To be fair, none of this was exactly new ground for Catholic prelates, who have traditionally not been big fans of reproductive interference, Indeed, large chunks of the text were lifted wholesale from the Pope’s recent encyclical, Caritas in Veritate.

Plenty of what he had to say was also right on the money. Marriage and the raising of children in a loving two-parent environment as the cornerstone of a stable society? Nobody’s quarrelling there, not least the vast majority of people who already live in precisely that way — though the warning does invite a sarcastic response about what exactly the Church was doing to protect family life when it let its priests get away with molesting children.

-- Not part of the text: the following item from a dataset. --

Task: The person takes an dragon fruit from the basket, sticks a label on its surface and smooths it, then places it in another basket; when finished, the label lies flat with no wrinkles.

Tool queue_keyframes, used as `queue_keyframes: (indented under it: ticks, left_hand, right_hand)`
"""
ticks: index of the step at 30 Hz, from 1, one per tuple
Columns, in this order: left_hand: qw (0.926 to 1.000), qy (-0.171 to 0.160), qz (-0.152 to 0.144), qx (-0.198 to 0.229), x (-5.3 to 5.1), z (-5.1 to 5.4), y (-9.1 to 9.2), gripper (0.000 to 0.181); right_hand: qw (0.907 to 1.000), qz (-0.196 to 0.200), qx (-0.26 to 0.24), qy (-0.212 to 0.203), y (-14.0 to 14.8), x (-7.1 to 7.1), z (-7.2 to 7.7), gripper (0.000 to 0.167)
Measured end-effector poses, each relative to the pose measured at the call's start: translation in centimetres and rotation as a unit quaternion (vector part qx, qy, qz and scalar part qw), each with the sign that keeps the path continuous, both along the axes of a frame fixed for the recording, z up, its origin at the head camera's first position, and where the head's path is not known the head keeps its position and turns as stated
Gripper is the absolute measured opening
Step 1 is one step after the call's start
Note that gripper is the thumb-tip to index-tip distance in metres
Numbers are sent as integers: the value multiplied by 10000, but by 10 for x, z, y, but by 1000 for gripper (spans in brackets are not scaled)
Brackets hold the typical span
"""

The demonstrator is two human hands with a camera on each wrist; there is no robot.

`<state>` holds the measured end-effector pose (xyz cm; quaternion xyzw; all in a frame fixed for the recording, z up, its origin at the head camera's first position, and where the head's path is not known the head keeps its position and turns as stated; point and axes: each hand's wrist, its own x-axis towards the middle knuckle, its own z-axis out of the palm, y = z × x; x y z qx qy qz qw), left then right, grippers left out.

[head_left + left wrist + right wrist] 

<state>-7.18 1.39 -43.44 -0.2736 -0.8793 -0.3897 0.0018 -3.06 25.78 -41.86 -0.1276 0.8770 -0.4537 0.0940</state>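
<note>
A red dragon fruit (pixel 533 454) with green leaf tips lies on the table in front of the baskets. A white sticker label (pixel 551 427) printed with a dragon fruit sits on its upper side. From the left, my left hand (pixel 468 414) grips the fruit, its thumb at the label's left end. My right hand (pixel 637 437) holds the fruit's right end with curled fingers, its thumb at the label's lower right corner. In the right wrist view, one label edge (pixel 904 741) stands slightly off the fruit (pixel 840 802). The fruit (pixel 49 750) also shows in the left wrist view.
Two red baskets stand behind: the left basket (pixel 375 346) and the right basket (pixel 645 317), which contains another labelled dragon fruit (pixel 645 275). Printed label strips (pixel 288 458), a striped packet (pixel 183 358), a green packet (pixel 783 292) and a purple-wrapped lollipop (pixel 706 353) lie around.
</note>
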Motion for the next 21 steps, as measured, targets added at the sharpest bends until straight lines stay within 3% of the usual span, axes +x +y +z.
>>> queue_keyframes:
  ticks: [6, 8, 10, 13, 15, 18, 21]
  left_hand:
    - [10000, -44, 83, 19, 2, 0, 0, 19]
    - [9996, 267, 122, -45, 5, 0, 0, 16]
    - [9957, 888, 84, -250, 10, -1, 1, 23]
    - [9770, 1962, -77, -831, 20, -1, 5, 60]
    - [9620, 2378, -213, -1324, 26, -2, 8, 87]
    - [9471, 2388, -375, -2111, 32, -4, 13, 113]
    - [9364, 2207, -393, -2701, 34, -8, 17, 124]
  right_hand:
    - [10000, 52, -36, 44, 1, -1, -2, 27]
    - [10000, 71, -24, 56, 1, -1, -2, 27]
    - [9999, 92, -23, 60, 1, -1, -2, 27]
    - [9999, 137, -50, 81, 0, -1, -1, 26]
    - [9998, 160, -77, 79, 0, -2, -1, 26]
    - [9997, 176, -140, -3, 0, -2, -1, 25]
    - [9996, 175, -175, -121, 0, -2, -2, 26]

More than that, though, it was the faint undertone of menace which stuck in the craw. Cardinal Brady’s homily was addressed not to his small audience of listeners in the cathedral that evening, so much as over their heads towards the politicians in Dail Eireann who have to make a decision on legalising civil partnerships for gay people, allowing them to avail of the same legal rights and protections as heterosexual married couples. This was against the Constitution, Brady claimed. It was against the common good, he added.

Then the killer blow: those who supported the legislation, the Cardinal stated, would be making a choice to “depart” from God. That’s a heck of a sword to dangle on a thread over your opponents’ heads. Hilariously, Sean Brady then went on to insist that freedom of conscience must be respected.

So you respect your opponents’ right to disagree, but if they do disagree, then they’re to be denounced as having turned their backs on God Himself?

That’s a strange kind of respect, to say that anybody whose understanding of their faith leads them to sincerely espouse a different view is to be banished from the tent and ejected into some kind of godless wilderness. God’s not big enough to make room for people who think gay couples should have legal rights? Impertinent as it may sound to chastise a cardinal on matters of theology, I really hope God would beg to differ on that one, especially since the alternative for Him is spending eternity with a tiny group of smug, self-satisfied know-it-alls who think their particular ideologies make them the chosen ones.

Brady’s whole tone was one of righteous entitlement. The choices for Ireland, he averred, were between “personal greed” or the “common good”, a “civilisation of selfishness” or a “civilisation of love”, a “culture of death” or a “culture of life”.

No chance of merging shades of grey in the middle then? No space for honest disagreement among fellow Christians?

Basically, what he seemed to be saying is that anyone who differed from his interpretation of Christian teaching wasn’t a proper Christian at all. And the last person I heard talk like that was the Reverend Ian Paisley. Some role model.

It’s surely this arrogant air of proprietory rights regarding God’s mind which Fr Aidan Troy, formerly of North Belfast’s sectarian interface, now transferred to Paris, was referring to in a recent interview when he spoke of how the Catholic Church had thought simply saying sorry for the decades-long abuse scandal was sufficient, without facing up to the need to change its way. Fr Troy wants his superiors to “halt recruitment, reform and reorganise, then begin again”. Fat chance of that happening, as he well knows. To do that, they’d have to admit that they might be wrong, and Cardinal Brady’s homily made it abundantly clear last weekend that it’s only the hierarchy’s detractors who can ever be that.